[[ THE DATA open ]]
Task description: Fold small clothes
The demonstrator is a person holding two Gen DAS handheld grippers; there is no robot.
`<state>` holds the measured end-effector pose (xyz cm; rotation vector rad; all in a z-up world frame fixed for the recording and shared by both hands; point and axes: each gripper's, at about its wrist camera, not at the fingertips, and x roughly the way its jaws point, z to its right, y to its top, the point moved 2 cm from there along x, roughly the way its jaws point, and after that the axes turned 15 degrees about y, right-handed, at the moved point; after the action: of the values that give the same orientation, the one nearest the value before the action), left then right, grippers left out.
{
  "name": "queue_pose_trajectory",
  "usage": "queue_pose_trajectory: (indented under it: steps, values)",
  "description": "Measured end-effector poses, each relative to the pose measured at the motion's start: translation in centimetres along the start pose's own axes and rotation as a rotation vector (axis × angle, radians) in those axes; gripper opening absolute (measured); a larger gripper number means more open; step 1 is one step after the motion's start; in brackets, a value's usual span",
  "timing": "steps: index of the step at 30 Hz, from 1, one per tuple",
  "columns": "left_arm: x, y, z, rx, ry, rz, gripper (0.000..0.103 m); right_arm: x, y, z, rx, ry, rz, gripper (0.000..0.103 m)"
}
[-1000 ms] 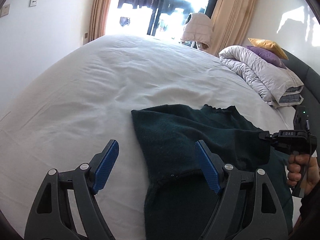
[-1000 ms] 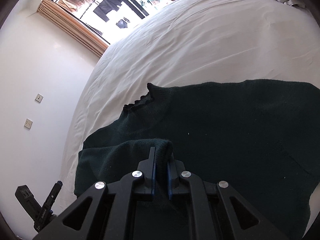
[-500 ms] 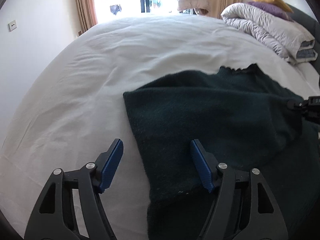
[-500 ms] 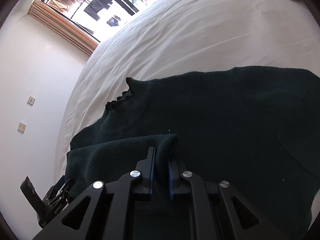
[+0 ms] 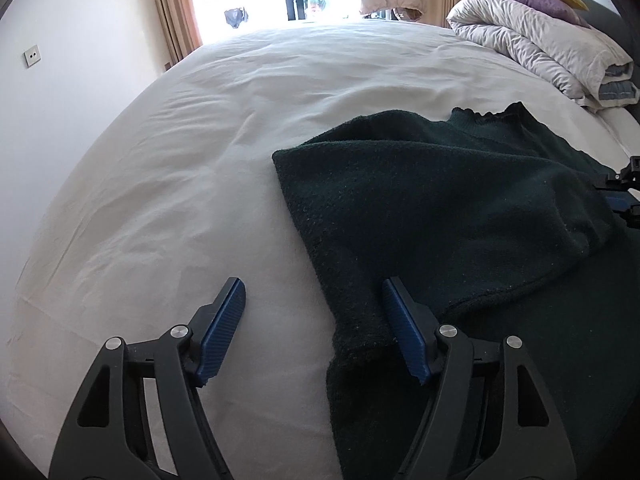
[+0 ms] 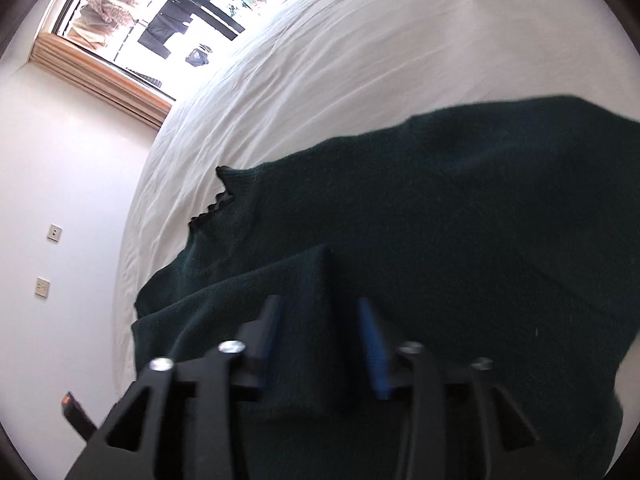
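A white bed is spread ahead of both grippers, with a dark green sweater laid on it. Its sleeve has just been let go: the right gripper, clamped on it half a second back, is now parted around it. The left gripper is kept wide apart, straddling the sweater's near edge. Looks like the sleeve fold is done, so the body fold is probably up next.
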<state>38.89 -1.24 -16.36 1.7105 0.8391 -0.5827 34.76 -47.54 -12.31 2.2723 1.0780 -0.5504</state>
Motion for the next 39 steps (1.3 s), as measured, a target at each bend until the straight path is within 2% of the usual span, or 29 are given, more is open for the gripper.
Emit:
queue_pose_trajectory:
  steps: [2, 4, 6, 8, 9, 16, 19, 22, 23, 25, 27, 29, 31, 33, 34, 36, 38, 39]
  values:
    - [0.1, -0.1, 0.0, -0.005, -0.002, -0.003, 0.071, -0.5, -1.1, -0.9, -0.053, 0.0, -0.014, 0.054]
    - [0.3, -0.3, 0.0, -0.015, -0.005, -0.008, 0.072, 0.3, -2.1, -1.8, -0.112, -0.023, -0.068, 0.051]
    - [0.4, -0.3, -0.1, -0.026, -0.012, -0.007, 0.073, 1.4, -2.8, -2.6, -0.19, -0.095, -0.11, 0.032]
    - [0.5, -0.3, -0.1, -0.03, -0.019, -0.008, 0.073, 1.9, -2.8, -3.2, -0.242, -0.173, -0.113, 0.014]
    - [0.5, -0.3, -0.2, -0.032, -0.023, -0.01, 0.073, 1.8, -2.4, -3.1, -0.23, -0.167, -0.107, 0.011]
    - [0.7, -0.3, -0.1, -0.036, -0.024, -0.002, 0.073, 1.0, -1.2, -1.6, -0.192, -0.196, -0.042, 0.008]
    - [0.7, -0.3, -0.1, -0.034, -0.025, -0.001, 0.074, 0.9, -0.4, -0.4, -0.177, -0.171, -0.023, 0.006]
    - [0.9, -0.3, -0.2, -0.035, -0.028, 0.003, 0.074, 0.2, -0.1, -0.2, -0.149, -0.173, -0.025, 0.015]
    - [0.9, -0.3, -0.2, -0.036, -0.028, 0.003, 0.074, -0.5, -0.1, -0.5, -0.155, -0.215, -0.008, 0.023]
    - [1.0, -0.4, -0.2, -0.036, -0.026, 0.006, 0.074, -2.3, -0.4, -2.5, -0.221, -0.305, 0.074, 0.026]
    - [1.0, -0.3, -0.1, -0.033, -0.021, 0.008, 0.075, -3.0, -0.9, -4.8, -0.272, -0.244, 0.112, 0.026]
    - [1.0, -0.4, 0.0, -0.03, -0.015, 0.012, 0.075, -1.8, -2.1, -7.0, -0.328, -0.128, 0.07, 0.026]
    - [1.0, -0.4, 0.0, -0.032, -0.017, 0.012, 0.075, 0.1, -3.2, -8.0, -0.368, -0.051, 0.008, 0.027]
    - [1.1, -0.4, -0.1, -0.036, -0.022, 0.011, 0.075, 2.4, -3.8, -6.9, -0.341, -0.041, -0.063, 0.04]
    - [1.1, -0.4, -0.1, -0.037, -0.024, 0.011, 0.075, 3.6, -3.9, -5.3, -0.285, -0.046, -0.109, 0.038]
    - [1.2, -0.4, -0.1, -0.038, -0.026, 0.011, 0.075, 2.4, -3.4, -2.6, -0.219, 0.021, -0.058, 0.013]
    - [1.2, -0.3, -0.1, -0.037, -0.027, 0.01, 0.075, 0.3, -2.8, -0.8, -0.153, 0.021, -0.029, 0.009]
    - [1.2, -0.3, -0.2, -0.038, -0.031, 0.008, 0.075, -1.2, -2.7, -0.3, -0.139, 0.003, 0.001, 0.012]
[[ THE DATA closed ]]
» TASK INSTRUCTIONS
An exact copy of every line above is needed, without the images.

» RESPONSE TO THE EXERCISE
Task description: Fold small clothes
The demonstrator is a person holding two Gen DAS handheld grippers; there is no robot.
`<state>` holds the measured end-effector pose (xyz cm; rotation vector rad; all in a z-up world frame fixed for the recording and shared by both hands; point and axes: each gripper's, at about its wrist camera, not at the fingertips, and x roughly the way its jaws point, z to its right, y to its top, the point moved 2 cm from there along x, roughly the way its jaws point, and after that the axes turned 15 degrees about y, right-handed, at the moved point; after the action: of the values that give the same orientation, the one nearest the value before the action), left then right, grippers left out.
{
  "name": "queue_pose_trajectory",
  "usage": "queue_pose_trajectory: (indented under it: steps, values)",
  "description": "Measured end-effector poses, each relative to the pose measured at the motion's start: translation in centimetres along the start pose's own axes and rotation as a rotation vector (axis × angle, radians) in those axes; gripper opening absolute (measured); a larger gripper number means more open; step 1 is one step after the motion's start; in brackets, a value's usual span",
  "timing": "steps: index of the step at 30 Hz, from 1, one per tuple",
  "columns": "left_arm: x, y, z, rx, ry, rz, gripper (0.000..0.103 m); right_arm: x, y, z, rx, ry, rz, gripper (0.000..0.103 m)"
}
[-1000 ms] 
[-1000 ms] 
[-500 ms] 
[-500 ms] 
[+0 ms] 
[+0 ms] 
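A white bed is spread ahead of both grippers, with a dark green sweater laid on it. Its sleeve has just been let go: the right gripper, clamped on it half a second back, is now parted around it. The left gripper is kept wide apart, straddling the sweater's near edge. Looks like the sleeve fold is done, so the body fold is probably up next.
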<state>38.89 -1.24 -16.36 1.7105 0.8391 -0.5827 34.76 -47.54 -12.31 2.2723 1.0780 -0.5504</state>
Motion for the next 39 steps (1.3 s), as measured, a target at each bend until the straight path is within 2% of the usual span, or 29 are given, more is open for the gripper.
Emit:
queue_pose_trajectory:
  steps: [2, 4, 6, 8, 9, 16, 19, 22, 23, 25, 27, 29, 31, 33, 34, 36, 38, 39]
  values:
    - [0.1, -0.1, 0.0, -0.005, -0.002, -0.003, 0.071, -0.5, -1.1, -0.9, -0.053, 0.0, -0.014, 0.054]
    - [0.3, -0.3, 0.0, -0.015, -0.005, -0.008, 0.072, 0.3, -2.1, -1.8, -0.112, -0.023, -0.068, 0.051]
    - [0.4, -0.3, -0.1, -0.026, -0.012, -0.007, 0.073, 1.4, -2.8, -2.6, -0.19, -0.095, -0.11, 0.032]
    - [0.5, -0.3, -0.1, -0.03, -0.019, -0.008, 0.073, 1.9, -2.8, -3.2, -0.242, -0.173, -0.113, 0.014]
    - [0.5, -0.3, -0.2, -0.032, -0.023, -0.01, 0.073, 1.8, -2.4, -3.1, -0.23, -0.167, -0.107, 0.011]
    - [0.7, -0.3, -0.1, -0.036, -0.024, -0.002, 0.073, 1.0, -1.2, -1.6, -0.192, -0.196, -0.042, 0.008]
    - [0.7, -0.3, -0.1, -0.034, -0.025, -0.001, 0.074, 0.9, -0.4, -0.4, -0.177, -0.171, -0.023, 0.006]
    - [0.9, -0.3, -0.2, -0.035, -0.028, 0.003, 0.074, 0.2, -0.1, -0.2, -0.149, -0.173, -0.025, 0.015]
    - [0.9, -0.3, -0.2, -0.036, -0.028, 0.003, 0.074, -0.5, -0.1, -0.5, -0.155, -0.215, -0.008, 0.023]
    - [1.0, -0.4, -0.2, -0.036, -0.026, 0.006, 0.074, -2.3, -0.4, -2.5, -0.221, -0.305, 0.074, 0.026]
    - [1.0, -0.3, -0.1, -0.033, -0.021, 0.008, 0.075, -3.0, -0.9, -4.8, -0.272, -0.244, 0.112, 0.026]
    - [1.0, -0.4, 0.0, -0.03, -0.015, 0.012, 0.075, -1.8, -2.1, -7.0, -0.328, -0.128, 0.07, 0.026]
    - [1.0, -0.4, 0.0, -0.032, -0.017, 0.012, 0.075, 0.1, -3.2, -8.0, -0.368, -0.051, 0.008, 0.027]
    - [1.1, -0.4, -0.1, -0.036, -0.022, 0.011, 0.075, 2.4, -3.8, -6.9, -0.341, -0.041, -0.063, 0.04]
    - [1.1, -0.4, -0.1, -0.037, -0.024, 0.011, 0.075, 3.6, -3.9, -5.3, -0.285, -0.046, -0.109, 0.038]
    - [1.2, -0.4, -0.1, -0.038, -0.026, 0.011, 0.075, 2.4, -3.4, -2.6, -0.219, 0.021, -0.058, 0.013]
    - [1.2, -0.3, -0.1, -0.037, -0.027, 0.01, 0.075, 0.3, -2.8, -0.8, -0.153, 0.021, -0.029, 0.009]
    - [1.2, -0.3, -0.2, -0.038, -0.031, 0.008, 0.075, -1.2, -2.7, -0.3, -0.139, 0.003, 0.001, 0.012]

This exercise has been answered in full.